2.   We note that, contrary to Rule 40(dc), Ala. R. Civ. P., less than 14 days' notice was provided of the trial date by the district court.

3.   Casey's appellate brief invokes Rule 28(h), Ala. R. App. P., as authority for attaching an “appendix” purporting to be a filing in the quiet-title/declaratory-judgment action. That rule applies solely to reproduction of “statutes, rules, regulations,” and similar materials. On our own motion, we hereby strike that “appendix” from consideration on appeal. See Hollingsworth v. Richardson, 72 So. 3d 1262, 1263 n.1 (Ala. Civ. App. 2011) (“[T]his court does not consider 'appendices' to briefs that do not contain either material that also appears in the appellate record ․ or statutory or regulatory material as to which Rule 28(h), Ala. R. App. P., applies.” (second emphasis added)).

4.   To the extent that Bingham and her husband contend that the circuit court could disregard Casey's jury-trial demand because, they say, he failed to pay the required fee for a jury trial, we note that this court, in Proctor v. Garrison, 571 So. 2d 1208 (Ala. Civ. App. 1990), held that a party should not be denied a jury trial solely based upon delinquency in payment of a jury-trial fee.

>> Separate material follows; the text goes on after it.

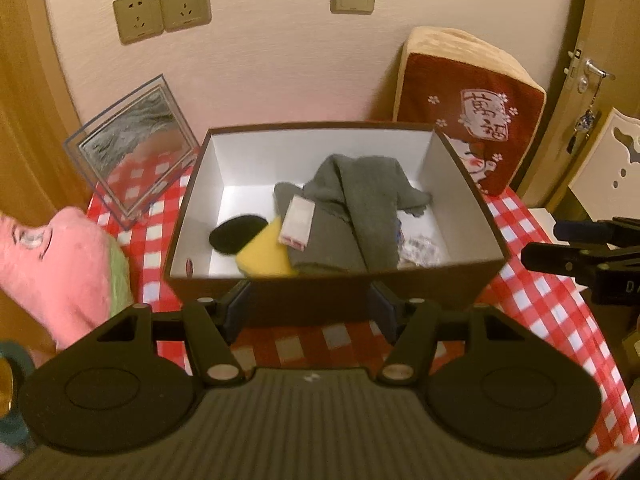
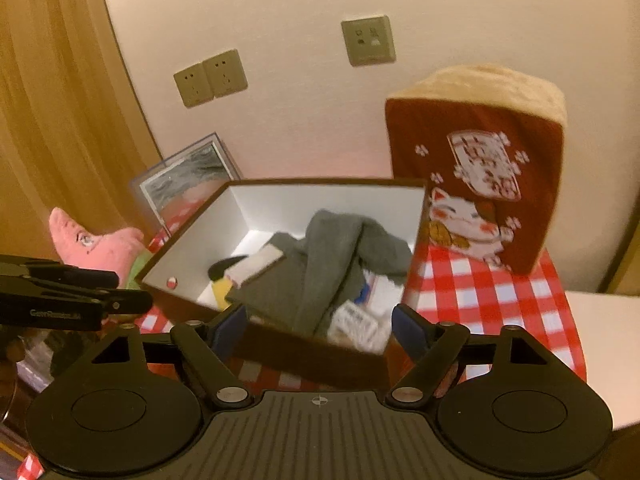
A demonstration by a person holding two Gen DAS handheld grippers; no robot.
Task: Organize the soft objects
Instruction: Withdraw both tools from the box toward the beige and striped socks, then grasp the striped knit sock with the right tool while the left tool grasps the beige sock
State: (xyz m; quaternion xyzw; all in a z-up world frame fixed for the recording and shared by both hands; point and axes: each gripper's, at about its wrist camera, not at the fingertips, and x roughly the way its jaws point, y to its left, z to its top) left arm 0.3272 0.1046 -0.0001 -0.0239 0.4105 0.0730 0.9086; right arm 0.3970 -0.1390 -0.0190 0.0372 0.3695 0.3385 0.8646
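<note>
A brown box (image 1: 472, 276) with a white inside stands on the checked table. It holds a grey cloth (image 1: 352, 208), a yellow sponge (image 1: 264, 256), a black round pad (image 1: 236, 232), a pink-white packet (image 1: 298, 222) and a patterned item (image 1: 422, 250). The box (image 2: 320, 364) and grey cloth (image 2: 316, 272) also show in the right wrist view. My left gripper (image 1: 310, 308) is open and empty just in front of the box. My right gripper (image 2: 320, 328) is open and empty over the box's near corner. A pink plush (image 1: 56, 268) lies left of the box.
A red lucky-cat cushion (image 1: 476, 120) leans on the wall behind the box on the right. A clear framed mirror (image 1: 132, 148) leans at the back left. The red-white checked cloth (image 1: 536, 304) covers the table. A door with a handle (image 1: 592, 68) is far right.
</note>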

5.   The main opinion in Brown was concurred in by two judges; however, in concurring in the result to reverse the trial court's judgment in that case, the author of this opinion differed with the main opinion only on the limited point of the necessity of overruling Aguilar v. Spradlin, 408 So. 2d 525 (Ala. Civ. App. 1981). Brown, 896 So. 2d at 576 (Pittman, J., concurring in the result); see also Radford v. Radford, 917 So. 2d 155, 159 (Ala. Civ. App. 2005) (Pittman, J., concurring in the result).


Thompson, P.J., and Thomas, Moore, and Donaldson, JJ., concur.